**WHAT IS REQUIRED**
Each line in the data must be reproduced as written, except for any picture.

**SUPPLIED INFORMATION**
- Opening Delimiter -

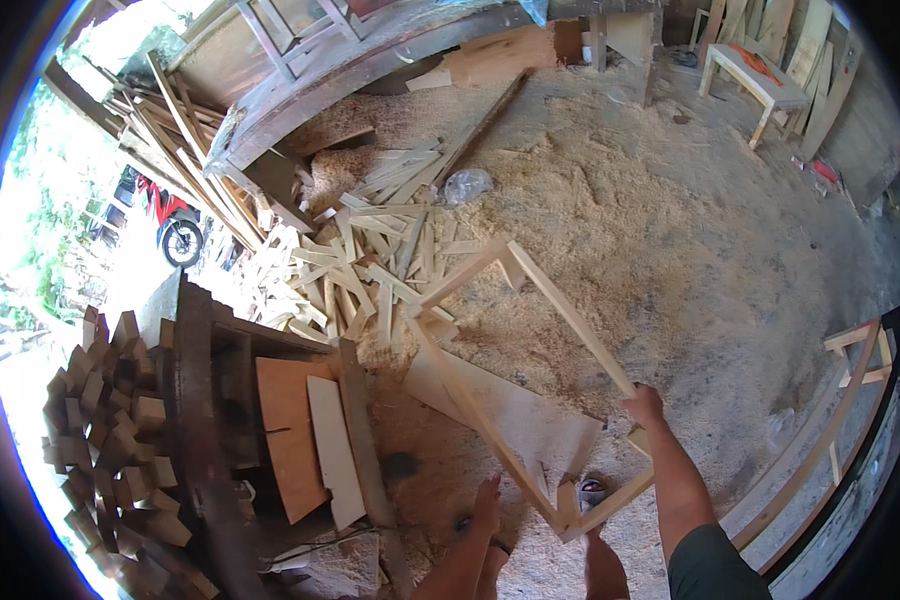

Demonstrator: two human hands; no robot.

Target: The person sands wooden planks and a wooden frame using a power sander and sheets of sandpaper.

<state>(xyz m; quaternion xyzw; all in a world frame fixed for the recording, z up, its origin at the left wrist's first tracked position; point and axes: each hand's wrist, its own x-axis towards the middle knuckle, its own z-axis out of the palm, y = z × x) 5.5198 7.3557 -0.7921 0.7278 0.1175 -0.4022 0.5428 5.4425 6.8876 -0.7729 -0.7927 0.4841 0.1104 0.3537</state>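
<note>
We look down and see our right hand (645,403) curled tight around a long side of a pale wooden frame (574,320). The fingers bend over the wood, and the fist is closed on it. Our right arm reaches out from a dark green sleeve (712,566).

Our left hand (486,503) is not wrapped around anything. Its fingers look straight and point up and away from us. We see it mostly from the side, so we cannot tell how far the fingers are spread. It is just beside the other long side of the frame, and we cannot tell if it touches the wood.

The frame is a tilted four-sided shape in front of us, with short bits of wood sticking out at its corners. Its near corner is close to our feet, and one foot in a sandal (592,488) shows there. Behind the frame, a flat pale board (530,408) lies on the dusty floor (610,230).

Past the far left corner is a messy heap of wood scraps (355,275), with a clear plastic bag (467,186) by it. To our left, two thin panels (292,435) lean inside a dark wooden bench (195,400).
</note>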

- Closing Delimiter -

**ANSWER TO THE PROBLEM**
Demonstrator: two human hands; no robot.

Target: The person sands wooden planks and a wooden frame using a power sander and sheets of sandpaper.

<state>(xyz m; quaternion xyzw; all in a world frame fixed for the recording, z up, its origin at the left wrist's first tracked position; point and axes: each hand's wrist, its own x-axis towards the middle knuckle, its own z-axis out of the palm, y = z × x) 5.5198 7.3557 -0.7921 0.7278 0.1175 -0.4022 0.5428 5.4425 6.8876 -0.7729 -0.7927 0.4841 0.1104 0.3537</state>
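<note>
We look down and see our right hand (645,403) curled tight around a long side of a pale wooden frame (574,320). The fingers bend over the wood, and the fist is closed on it. Our right arm reaches out from a dark green sleeve (712,566).

Our left hand (486,503) is not wrapped around anything. Its fingers look straight and point up and away from us. We see it mostly from the side, so we cannot tell how far the fingers are spread. It is just beside the other long side of the frame, and we cannot tell if it touches the wood.

The frame is a tilted four-sided shape in front of us, with short bits of wood sticking out at its corners. Its near corner is close to our feet, and one foot in a sandal (592,488) shows there. Behind the frame, a flat pale board (530,408) lies on the dusty floor (610,230).

Past the far left corner is a messy heap of wood scraps (355,275), with a clear plastic bag (467,186) by it. To our left, two thin panels (292,435) lean inside a dark wooden bench (195,400).
</note>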

This answer requires no additional content.